What is needed — Count the lines in the records that hold the string "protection". Only the number should be given.

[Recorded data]

- - -

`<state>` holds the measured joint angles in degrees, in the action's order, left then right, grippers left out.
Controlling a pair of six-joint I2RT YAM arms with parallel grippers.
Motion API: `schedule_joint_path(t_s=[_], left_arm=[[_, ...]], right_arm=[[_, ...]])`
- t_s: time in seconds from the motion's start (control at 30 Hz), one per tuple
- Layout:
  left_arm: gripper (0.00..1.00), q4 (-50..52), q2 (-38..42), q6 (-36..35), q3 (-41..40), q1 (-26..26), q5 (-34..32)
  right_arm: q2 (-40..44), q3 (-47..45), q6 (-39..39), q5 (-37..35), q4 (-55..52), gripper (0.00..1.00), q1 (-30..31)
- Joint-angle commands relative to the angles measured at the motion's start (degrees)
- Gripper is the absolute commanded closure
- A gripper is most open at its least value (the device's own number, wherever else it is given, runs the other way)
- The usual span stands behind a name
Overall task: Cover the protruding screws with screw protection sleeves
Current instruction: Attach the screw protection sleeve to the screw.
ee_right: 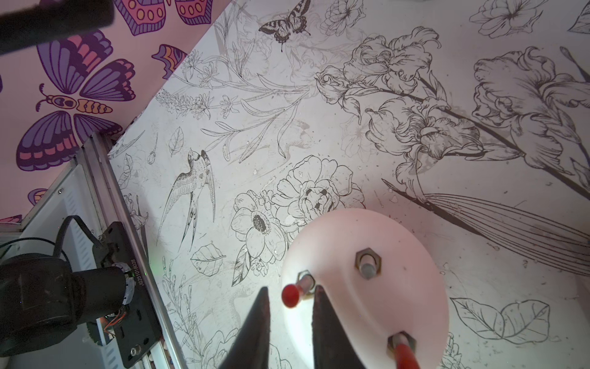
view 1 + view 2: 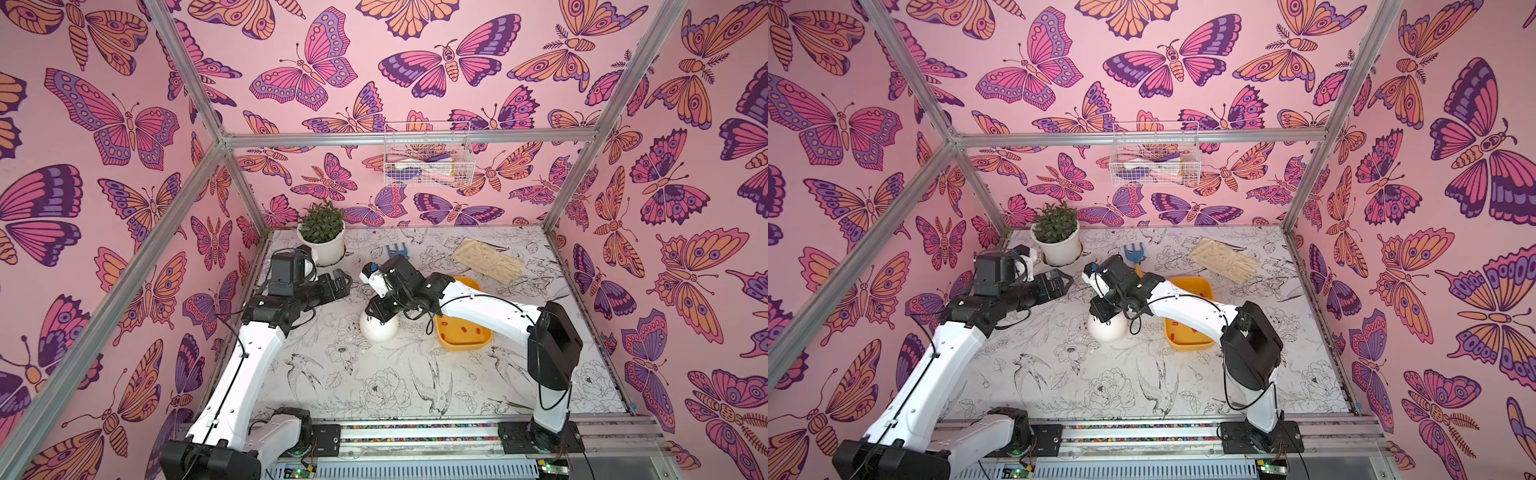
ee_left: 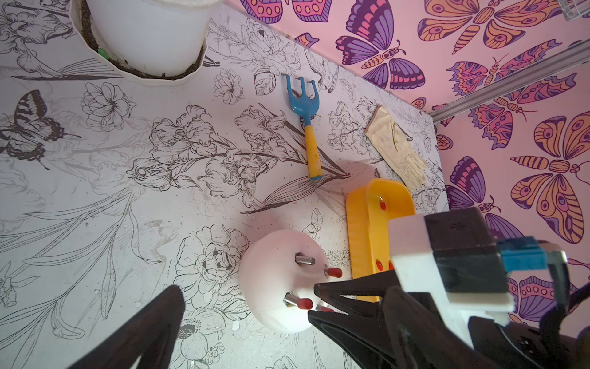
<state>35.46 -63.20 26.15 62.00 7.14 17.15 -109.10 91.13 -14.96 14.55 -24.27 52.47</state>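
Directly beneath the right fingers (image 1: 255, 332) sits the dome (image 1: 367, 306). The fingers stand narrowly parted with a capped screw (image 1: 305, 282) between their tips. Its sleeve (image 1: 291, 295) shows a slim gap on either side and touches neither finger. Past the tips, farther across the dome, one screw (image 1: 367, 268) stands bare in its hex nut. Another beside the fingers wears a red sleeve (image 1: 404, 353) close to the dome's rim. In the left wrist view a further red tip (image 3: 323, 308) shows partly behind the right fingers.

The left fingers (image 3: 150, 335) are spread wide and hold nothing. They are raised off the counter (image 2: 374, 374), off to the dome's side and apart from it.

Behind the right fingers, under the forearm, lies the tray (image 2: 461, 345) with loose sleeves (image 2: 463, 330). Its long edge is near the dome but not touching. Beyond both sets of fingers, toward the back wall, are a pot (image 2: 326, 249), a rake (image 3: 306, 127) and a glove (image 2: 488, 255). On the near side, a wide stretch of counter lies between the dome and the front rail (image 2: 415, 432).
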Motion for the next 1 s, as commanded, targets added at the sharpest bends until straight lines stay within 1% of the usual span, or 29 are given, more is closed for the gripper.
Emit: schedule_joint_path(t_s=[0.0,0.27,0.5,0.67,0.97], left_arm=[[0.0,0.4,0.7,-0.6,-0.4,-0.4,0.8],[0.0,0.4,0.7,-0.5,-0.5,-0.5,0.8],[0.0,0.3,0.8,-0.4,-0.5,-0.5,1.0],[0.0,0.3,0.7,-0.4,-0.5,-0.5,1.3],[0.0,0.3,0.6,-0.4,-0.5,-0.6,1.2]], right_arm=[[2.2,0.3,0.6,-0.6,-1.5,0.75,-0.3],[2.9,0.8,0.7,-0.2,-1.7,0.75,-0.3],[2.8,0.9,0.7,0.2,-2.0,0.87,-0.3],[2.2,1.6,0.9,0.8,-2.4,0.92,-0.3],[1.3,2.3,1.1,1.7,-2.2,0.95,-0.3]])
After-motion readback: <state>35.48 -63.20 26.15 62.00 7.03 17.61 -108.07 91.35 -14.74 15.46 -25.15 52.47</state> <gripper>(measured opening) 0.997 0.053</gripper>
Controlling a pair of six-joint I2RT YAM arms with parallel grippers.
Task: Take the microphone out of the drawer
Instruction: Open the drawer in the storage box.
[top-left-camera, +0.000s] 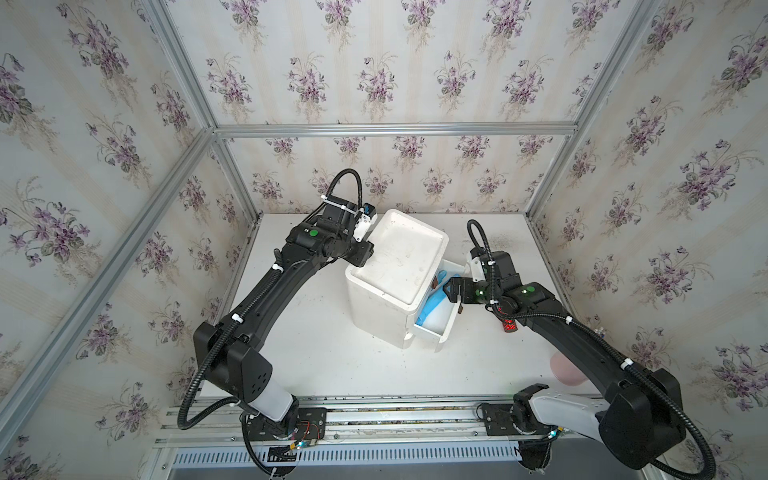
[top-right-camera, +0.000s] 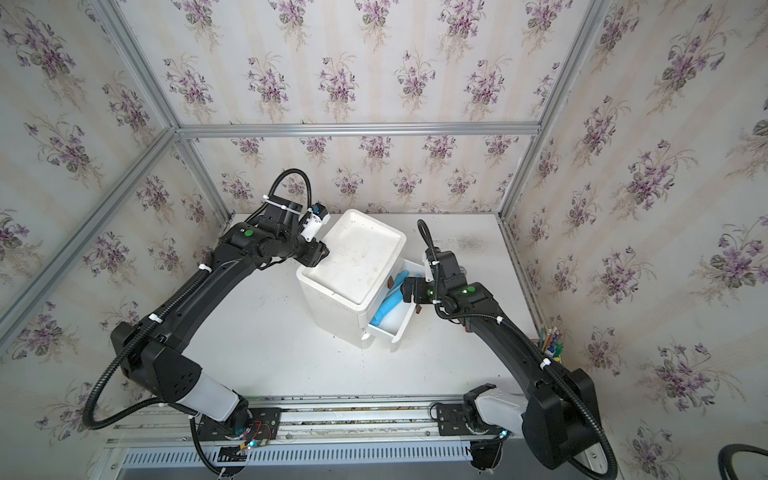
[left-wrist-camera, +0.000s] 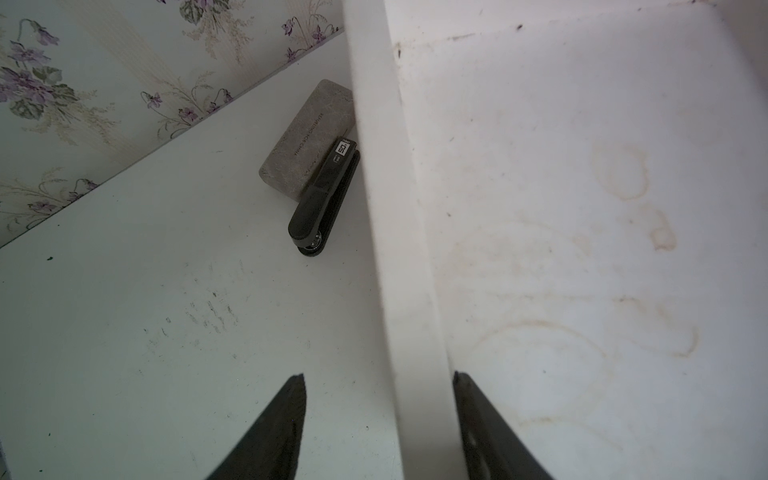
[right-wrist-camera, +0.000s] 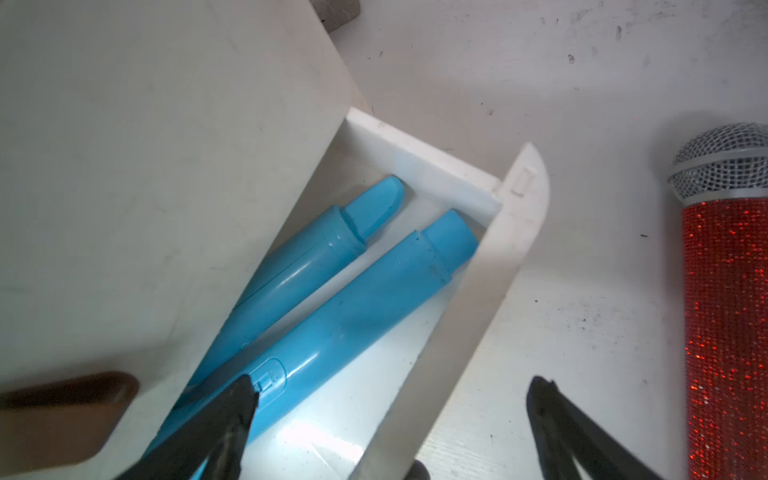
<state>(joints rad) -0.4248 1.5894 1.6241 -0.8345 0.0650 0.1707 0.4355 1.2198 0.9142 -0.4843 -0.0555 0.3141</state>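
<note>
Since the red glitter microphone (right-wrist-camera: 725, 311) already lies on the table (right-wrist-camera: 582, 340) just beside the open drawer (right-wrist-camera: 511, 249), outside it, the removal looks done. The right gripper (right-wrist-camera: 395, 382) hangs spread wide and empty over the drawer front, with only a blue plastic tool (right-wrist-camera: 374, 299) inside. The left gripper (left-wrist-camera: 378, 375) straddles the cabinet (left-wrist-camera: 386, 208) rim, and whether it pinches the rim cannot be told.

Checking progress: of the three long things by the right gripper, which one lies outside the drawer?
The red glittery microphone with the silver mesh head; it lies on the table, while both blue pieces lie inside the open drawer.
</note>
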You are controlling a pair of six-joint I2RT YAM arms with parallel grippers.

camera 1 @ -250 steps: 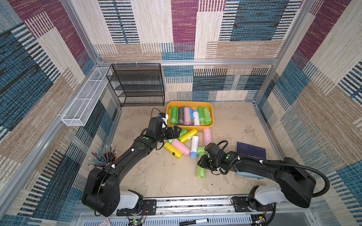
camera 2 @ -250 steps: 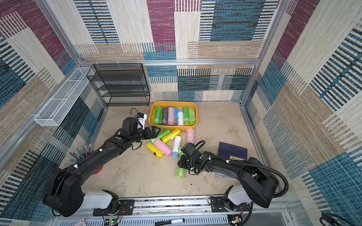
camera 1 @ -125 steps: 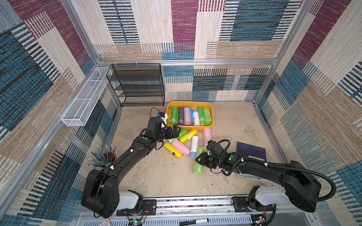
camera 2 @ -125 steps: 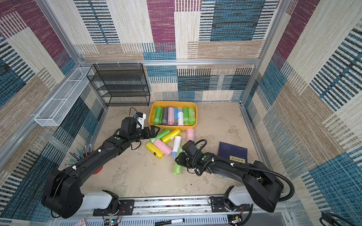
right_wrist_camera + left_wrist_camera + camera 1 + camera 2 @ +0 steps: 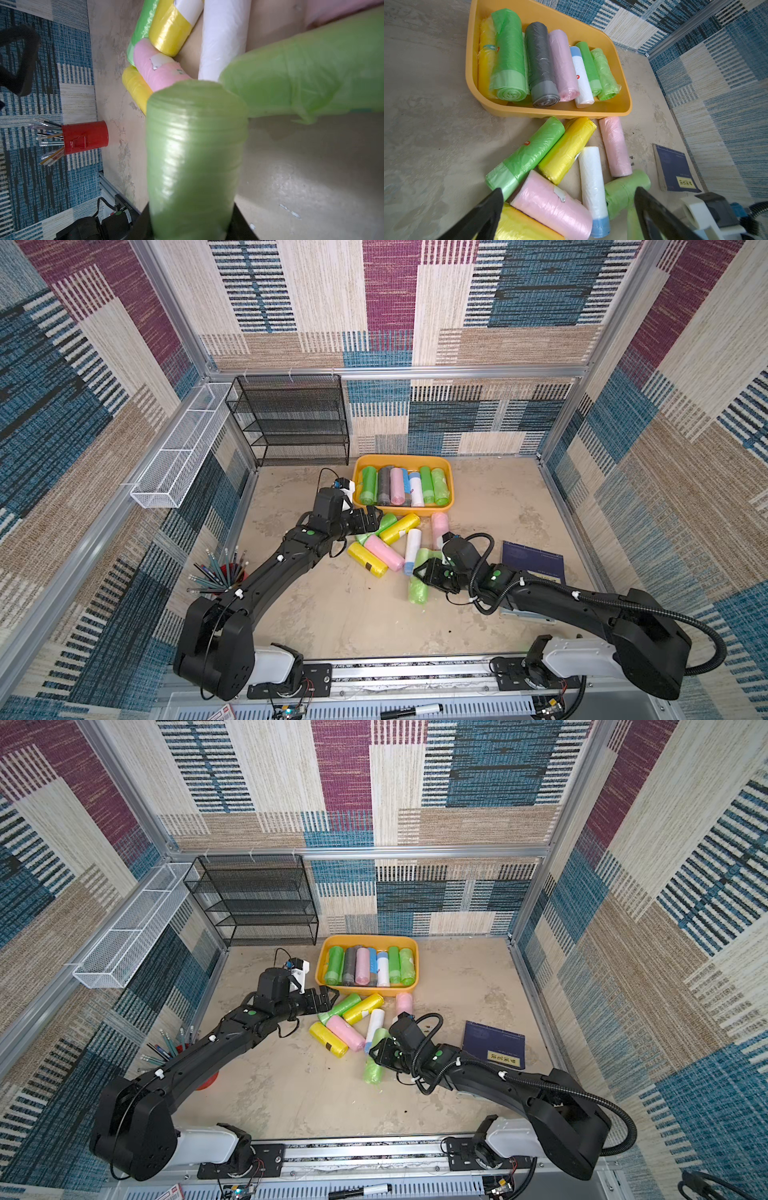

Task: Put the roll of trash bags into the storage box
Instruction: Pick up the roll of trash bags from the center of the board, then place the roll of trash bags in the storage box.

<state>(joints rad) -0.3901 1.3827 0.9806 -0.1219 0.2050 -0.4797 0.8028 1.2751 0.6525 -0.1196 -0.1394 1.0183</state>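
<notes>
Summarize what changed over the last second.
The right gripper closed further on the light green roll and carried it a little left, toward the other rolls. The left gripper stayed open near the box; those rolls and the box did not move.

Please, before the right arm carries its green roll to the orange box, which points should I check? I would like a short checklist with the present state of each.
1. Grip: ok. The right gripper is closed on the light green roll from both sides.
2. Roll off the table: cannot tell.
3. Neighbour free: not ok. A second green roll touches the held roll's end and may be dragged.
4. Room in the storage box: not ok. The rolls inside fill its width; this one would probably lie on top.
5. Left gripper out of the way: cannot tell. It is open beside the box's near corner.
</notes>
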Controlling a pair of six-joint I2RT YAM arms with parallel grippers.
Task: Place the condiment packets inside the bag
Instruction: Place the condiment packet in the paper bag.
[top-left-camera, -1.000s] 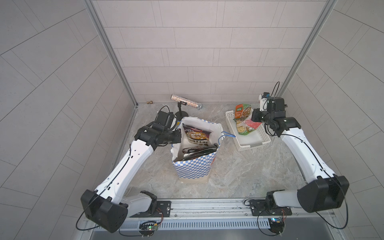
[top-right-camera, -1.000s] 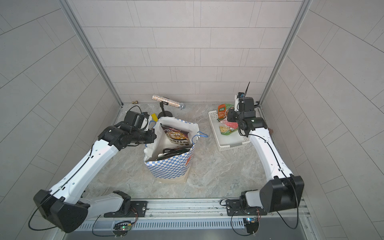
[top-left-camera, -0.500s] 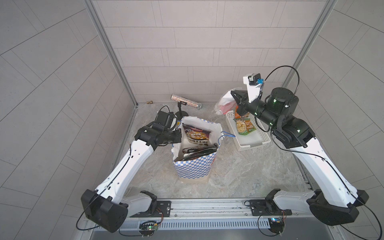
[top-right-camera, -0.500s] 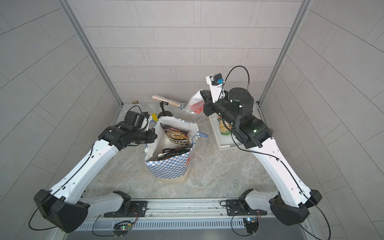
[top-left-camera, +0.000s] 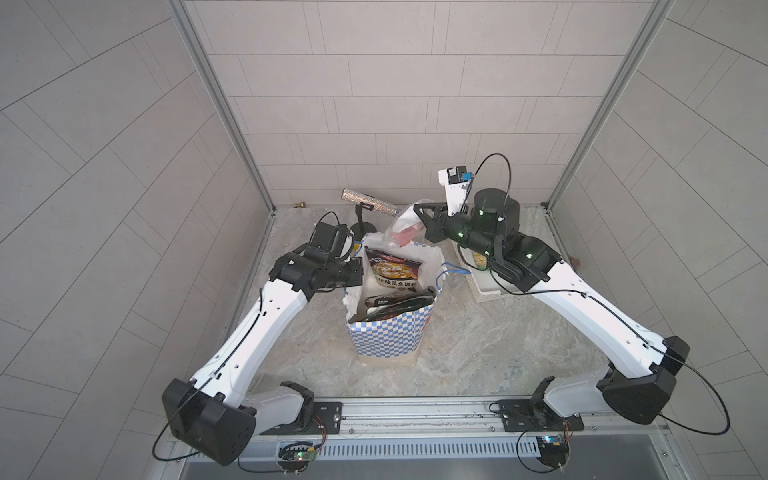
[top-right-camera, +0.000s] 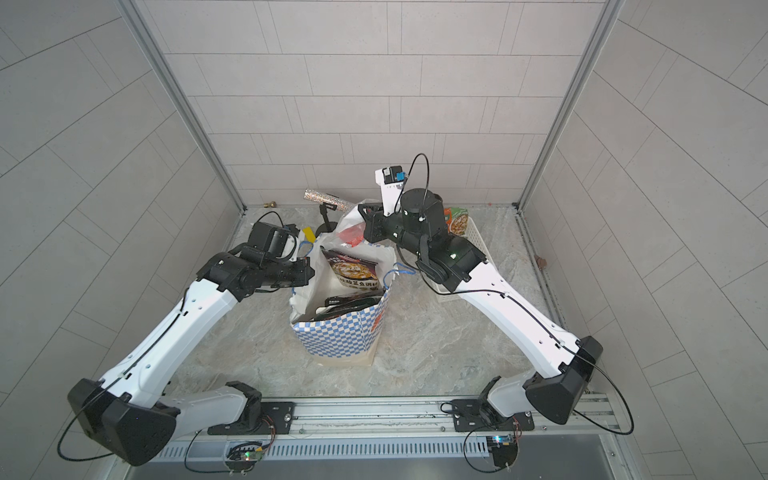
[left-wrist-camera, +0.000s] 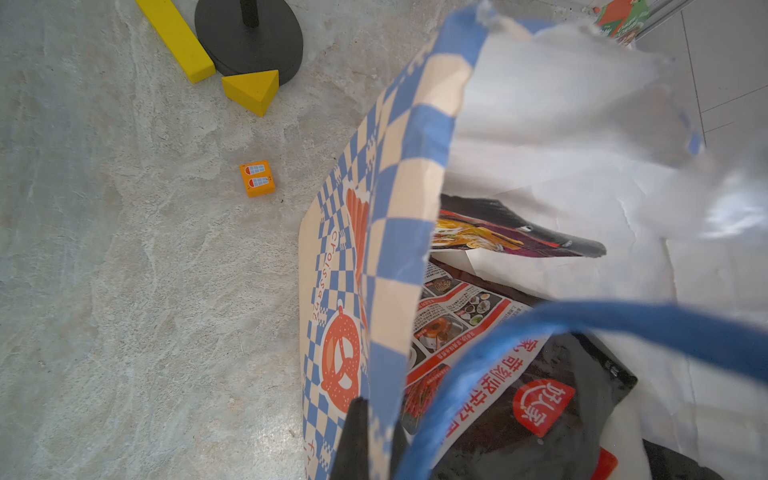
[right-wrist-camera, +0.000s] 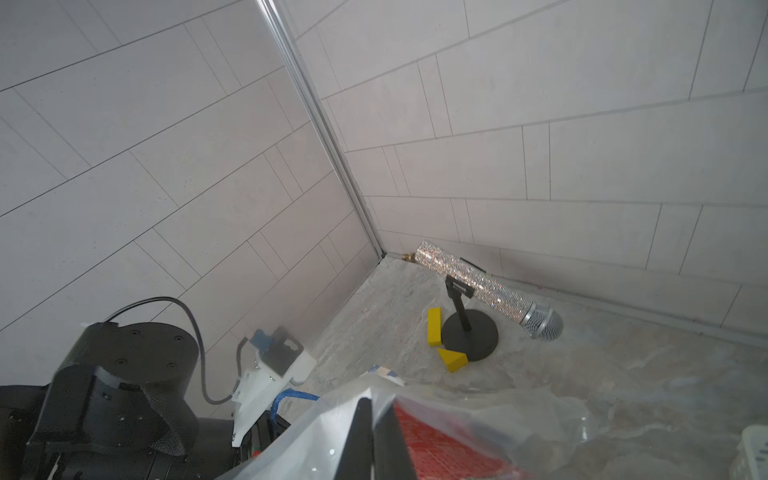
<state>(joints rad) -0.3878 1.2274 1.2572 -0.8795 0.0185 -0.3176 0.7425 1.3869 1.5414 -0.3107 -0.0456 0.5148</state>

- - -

Reply — 2